- Task prompt:
The records should be repeated word for word, pictures excluded.
##### Dataset #####
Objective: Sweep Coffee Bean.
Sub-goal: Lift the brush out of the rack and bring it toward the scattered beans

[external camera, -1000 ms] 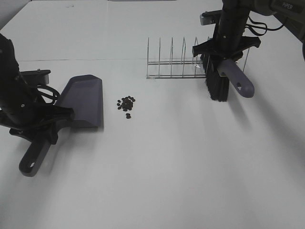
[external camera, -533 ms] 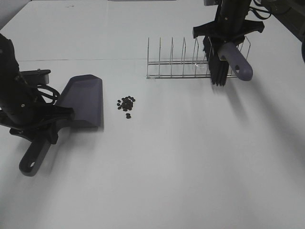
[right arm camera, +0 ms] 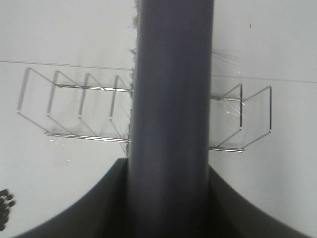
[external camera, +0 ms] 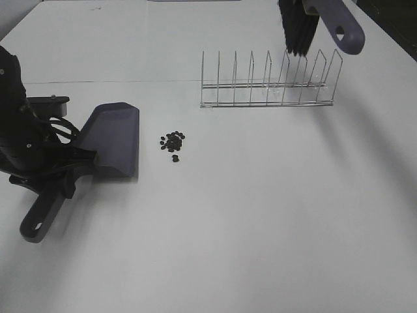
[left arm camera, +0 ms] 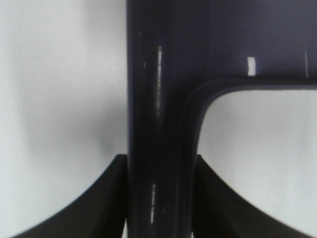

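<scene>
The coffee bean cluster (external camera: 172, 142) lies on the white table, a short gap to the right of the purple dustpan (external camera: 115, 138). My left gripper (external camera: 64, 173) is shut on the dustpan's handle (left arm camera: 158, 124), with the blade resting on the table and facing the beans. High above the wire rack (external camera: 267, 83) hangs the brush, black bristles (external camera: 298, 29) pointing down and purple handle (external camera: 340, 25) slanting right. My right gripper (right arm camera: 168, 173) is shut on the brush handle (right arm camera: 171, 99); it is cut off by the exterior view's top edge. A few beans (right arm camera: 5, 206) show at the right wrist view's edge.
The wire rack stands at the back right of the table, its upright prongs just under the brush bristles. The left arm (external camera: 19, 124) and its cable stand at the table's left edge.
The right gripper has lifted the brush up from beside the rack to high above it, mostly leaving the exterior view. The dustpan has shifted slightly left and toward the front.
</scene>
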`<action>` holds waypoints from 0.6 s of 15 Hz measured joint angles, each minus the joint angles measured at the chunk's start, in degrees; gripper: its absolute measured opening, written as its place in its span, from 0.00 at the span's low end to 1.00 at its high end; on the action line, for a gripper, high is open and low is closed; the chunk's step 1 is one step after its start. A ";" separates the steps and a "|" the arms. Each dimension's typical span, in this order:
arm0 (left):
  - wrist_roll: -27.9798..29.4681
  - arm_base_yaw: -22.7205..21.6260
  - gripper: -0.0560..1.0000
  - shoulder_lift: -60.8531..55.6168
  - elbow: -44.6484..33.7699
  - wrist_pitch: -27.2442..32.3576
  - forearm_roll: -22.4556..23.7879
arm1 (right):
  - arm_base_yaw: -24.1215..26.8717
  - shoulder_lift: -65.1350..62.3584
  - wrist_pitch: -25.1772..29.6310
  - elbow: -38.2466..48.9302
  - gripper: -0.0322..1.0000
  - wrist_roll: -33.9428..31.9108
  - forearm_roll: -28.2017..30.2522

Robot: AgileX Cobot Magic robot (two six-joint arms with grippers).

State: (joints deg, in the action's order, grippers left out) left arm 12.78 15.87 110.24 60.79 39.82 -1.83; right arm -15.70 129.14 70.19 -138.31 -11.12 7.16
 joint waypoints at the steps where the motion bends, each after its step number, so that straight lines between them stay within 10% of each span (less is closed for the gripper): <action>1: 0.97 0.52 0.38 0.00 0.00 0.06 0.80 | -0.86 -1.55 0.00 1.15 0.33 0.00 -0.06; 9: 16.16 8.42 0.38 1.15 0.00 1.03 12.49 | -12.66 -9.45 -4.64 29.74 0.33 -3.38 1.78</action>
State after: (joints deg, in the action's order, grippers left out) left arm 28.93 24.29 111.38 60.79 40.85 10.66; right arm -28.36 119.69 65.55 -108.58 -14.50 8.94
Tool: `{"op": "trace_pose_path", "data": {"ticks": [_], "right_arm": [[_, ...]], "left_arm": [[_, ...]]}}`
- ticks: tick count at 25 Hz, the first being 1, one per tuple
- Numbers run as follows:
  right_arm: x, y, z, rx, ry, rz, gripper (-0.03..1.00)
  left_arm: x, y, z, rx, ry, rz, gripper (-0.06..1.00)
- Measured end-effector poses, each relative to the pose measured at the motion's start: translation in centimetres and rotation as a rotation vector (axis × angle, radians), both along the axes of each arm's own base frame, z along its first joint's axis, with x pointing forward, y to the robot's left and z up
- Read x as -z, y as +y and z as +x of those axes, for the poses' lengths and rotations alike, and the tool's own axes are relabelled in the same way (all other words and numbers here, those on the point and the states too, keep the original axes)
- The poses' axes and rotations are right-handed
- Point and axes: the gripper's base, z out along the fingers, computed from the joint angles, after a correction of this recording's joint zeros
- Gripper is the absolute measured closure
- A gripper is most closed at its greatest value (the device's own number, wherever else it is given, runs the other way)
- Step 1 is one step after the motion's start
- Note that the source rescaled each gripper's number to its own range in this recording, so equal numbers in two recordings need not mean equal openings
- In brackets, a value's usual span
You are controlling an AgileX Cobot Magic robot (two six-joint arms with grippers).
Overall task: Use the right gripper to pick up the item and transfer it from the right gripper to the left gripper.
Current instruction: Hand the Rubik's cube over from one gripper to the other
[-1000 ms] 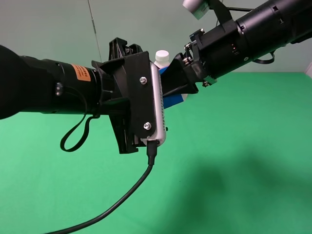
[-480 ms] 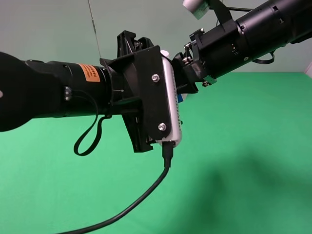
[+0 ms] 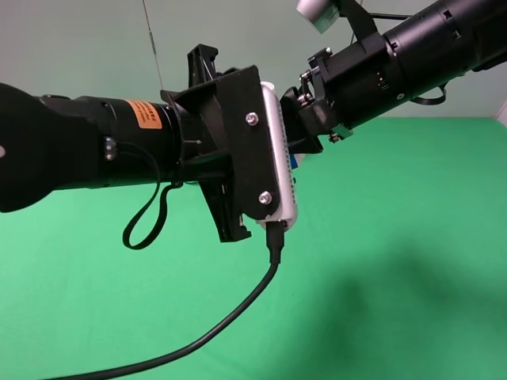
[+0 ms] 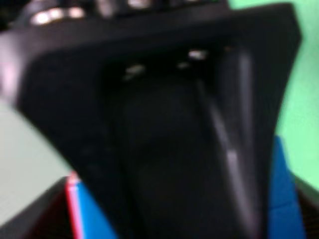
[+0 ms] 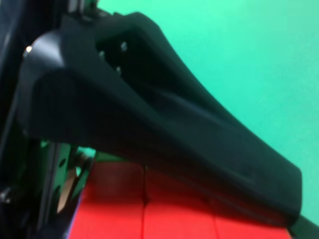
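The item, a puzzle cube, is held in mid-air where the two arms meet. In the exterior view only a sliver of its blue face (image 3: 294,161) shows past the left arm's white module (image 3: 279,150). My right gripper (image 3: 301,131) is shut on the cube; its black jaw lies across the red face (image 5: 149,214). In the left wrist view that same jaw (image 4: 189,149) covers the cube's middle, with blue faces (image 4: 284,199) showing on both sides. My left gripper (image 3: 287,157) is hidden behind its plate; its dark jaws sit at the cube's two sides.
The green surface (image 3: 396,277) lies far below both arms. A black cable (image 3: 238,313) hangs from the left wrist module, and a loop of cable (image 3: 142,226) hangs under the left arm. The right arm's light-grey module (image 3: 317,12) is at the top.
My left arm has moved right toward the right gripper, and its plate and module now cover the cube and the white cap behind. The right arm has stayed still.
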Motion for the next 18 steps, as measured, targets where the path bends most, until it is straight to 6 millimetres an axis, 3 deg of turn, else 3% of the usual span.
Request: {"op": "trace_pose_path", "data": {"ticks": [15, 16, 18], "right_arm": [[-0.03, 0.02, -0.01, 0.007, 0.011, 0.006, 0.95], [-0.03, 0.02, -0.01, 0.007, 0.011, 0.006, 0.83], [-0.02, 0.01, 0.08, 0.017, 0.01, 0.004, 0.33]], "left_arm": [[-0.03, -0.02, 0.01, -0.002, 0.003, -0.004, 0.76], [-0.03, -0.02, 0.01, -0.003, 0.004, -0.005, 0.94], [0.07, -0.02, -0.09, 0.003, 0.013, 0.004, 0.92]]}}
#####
- Final answer:
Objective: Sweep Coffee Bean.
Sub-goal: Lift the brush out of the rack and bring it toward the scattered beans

[external camera, -1000 ms] 
[external camera, -533 ms] 
[right arm camera, +0 ms] 
[external camera, +0 ms] 
[left arm camera, +0 ms] 

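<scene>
The coffee bean cluster (external camera: 172, 142) lies on the white table, a short gap to the right of the purple dustpan (external camera: 115, 138). My left gripper (external camera: 64, 173) is shut on the dustpan's handle (left arm camera: 158, 124), with the blade resting on the table and facing the beans. High above the wire rack (external camera: 267, 83) hangs the brush, black bristles (external camera: 298, 29) pointing down and purple handle (external camera: 340, 25) slanting right. My right gripper (right arm camera: 168, 173) is shut on the brush handle (right arm camera: 171, 99); it is cut off by the exterior view's top edge. A few beans (right arm camera: 5, 206) show at the right wrist view's edge.
The wire rack stands at the back right of the table, its upright prongs just under the brush bristles. The left arm (external camera: 19, 124) and its cable stand at the table's left edge.
The right gripper has lifted the brush up from beside the rack to high above it, mostly leaving the exterior view. The dustpan has shifted slightly left and toward the front.
</scene>
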`<action>` holds waypoints from 0.6 s of 15 Hz measured joint angles, each minus the joint angles measured at the chunk's start, in degrees; gripper: its absolute measured opening, written as its place in its span, from 0.00 at the span's low end to 1.00 at its high end; on the action line, for a gripper, high is open and low is closed; the chunk's step 1 is one step after its start. A ";" separates the steps and a "|" the arms. Each dimension's typical span, in this order:
arm0 (left):
  - wrist_roll: -27.9798..29.4681
  - arm_base_yaw: -22.7205..21.6260
  - gripper: -0.0560..1.0000
  - shoulder_lift: -60.8531..55.6168
  - elbow: -44.6484..33.7699
  - wrist_pitch: -27.2442..32.3576
  - forearm_roll: -22.4556..23.7879
arm1 (right):
  - arm_base_yaw: -24.1215..26.8717
  - shoulder_lift: -65.1350..62.3584
  - wrist_pitch: -25.1772..29.6310
  - elbow: -38.2466..48.9302
  - gripper: -0.0322..1.0000
  - wrist_roll: -33.9428..31.9108
  - forearm_roll: -28.2017..30.2522

Robot: AgileX Cobot Magic robot (two six-joint arms with grippers).

State: (joints deg, in the action's order, grippers left out) left arm 12.78 15.87 110.24 60.79 39.82 -1.83; right arm -15.70 129.14 70.19 -138.31 -11.12 7.16
 joint waypoints at the steps where the motion bends, each after its step number, so that straight lines between them stay within 10% of each span (less is closed for the gripper): <action>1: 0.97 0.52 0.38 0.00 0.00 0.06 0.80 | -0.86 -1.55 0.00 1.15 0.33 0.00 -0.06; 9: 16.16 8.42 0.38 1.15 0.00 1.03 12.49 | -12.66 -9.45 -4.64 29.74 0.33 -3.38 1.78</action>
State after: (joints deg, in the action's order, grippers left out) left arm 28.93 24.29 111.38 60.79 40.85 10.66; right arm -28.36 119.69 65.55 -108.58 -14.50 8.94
Tool: `{"op": "trace_pose_path", "data": {"ticks": [_], "right_arm": [[_, ...]], "left_arm": [[_, ...]]}}`
- ticks: tick count at 25 Hz, the first being 1, one per tuple
- Numbers run as follows:
  right_arm: x, y, z, rx, ry, rz, gripper (-0.03..1.00)
  left_arm: x, y, z, rx, ry, rz, gripper (-0.06..1.00)
- Measured end-effector poses, each relative to the pose measured at the motion's start: translation in centimetres and rotation as a rotation vector (axis × angle, radians), both along the axes of each arm's own base frame, z along its first joint's axis, with x pointing forward, y to the robot's left and z up
- Read x as -z, y as +y and z as +x of those axes, for the poses' lengths and rotations alike, and the tool's own axes are relabelled in the same way (all other words and numbers here, those on the point and the states too, keep the original axes)
- The poses' axes and rotations are right-handed
- Point and axes: the gripper's base, z out along the fingers, computed from the joint angles, after a correction of this recording's joint zeros
- Gripper is the absolute measured closure
- A gripper is most closed at its greatest value (the device's own number, wherever else it is given, runs the other way)
- Step 1 is one step after the motion's start
- Note that the source rescaled each gripper's number to its own range in this recording, so equal numbers in two recordings need not mean equal openings
- In brackets, a value's usual span
You are controlling an AgileX Cobot Magic robot (two six-joint arms with grippers).
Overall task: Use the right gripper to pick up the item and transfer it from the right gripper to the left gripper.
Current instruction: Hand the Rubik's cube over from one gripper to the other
[-1000 ms] 
[-480 ms] 
[+0 ms] 
[+0 ms] 
[+0 ms] 
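The item, a puzzle cube, is held in mid-air where the two arms meet. In the exterior view only a sliver of its blue face (image 3: 294,161) shows past the left arm's white module (image 3: 279,150). My right gripper (image 3: 301,131) is shut on the cube; its black jaw lies across the red face (image 5: 149,214). In the left wrist view that same jaw (image 4: 189,149) covers the cube's middle, with blue faces (image 4: 284,199) showing on both sides. My left gripper (image 3: 287,157) is hidden behind its plate; its dark jaws sit at the cube's two sides.
The green surface (image 3: 396,277) lies far below both arms. A black cable (image 3: 238,313) hangs from the left wrist module, and a loop of cable (image 3: 142,226) hangs under the left arm. The right arm's light-grey module (image 3: 317,12) is at the top.
My left arm has moved right toward the right gripper, and its plate and module now cover the cube and the white cap behind. The right arm has stayed still.
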Motion for the next 18 steps, as measured, targets where the path bends most, until it is straight to 6 millimetres an axis, 3 deg of turn, else 3% of the usual span.
Request: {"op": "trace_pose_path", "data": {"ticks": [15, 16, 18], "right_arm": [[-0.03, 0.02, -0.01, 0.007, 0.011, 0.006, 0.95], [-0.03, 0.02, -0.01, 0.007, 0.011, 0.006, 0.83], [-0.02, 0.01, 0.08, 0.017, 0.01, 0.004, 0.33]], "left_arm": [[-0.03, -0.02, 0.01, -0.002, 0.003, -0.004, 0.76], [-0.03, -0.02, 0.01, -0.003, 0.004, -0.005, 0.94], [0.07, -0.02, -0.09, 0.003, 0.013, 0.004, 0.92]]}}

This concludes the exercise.